On Sunday morning, the 11th, I saw a friend of mine that I had celebrated my birthday with the night before. She asked me if I felt a lot older, even though it was only a day. I told her that I did feel older, but not because of one day. It was because of ten years.
I was dreading the build up to the ten year anniversary of 9-11. Living in New York City, I knew that it would be inescapable. On the news, in the paper, and even on Nickelodeon and WFAN you could not escape it. Ten years later the emotions are still raw. I decided to face it head on and not try to escape it. I saw family and friends, shared memories of the day, and reflected with admiration on how people have been able to rebuild their lives.
We have been through a terrible tragedy. We have had two unending wars, financial collapse and a growing division in society. But as I thought about the last ten years I came to the realization that despite all the hardships of the past ten years they have also been some of the best years of my life. The simple reason: my family.
My oldest daughter was 1 1/2 on 9-11. My second daughter was born a little more than a year later. They have given me joy, solace and a reason to get up with a smile on my face everyday. As the world and the business I am in changed and collapsed, they have given me meaning and purpose. Being a dad has been more important than anything.
Ten years later, they still need me. However, the first signs of independence are showing. Soon they will be venturing out on their own, becoming more and more self sufficient. More and more grown up. While they start to learn how to be on their own, I will have to remember how to be on my own, with out them.

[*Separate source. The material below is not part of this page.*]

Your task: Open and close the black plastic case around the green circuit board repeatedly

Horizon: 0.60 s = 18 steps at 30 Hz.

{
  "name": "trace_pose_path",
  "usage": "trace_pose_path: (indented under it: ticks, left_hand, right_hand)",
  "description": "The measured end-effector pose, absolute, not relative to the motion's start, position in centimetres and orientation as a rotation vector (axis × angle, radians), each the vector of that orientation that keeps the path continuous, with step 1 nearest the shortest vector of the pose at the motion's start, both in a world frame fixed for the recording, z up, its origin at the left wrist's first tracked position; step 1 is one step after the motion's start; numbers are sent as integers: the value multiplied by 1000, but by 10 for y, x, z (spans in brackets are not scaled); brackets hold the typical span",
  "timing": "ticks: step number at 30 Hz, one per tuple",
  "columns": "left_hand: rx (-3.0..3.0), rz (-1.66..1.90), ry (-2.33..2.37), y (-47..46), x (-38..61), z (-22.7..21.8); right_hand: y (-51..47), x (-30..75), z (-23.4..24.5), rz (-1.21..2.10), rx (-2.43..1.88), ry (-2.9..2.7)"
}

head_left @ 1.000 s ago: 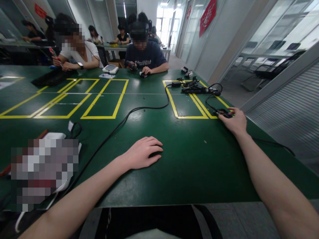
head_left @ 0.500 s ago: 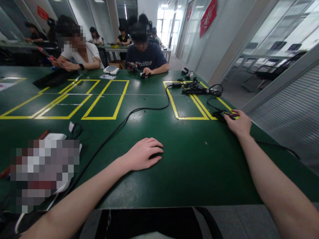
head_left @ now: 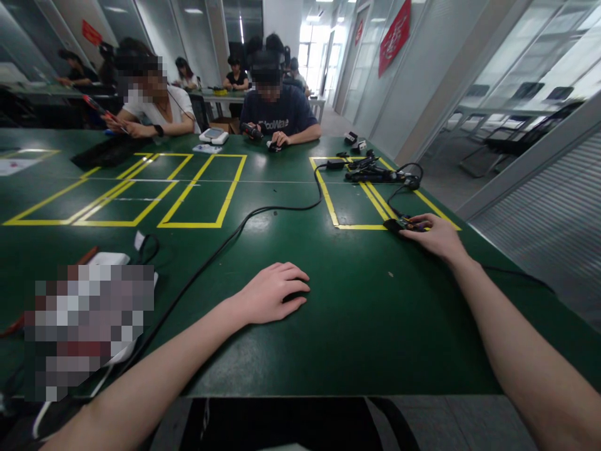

It dawned on me that on the twentieth anniversary of 9-11 my wife and I will be alone for the first time in 21 years. We will have just dropped off our girls at college, my youngest for her Freshman year. Even though it is ten years away, it feels so close. It also filled me with a sense of accomplishment and hope. Despite everything, we have survived the decade after 9-11 and have a great family to show for it.
I went into this past weekend dreading it, and came out of it inspired. It was cathartic and life affirming. I woke up on September 12, 2011 and it felt as if a great weight had been lifted off my chest. I am excited about and bullish on what the next ten years will bring.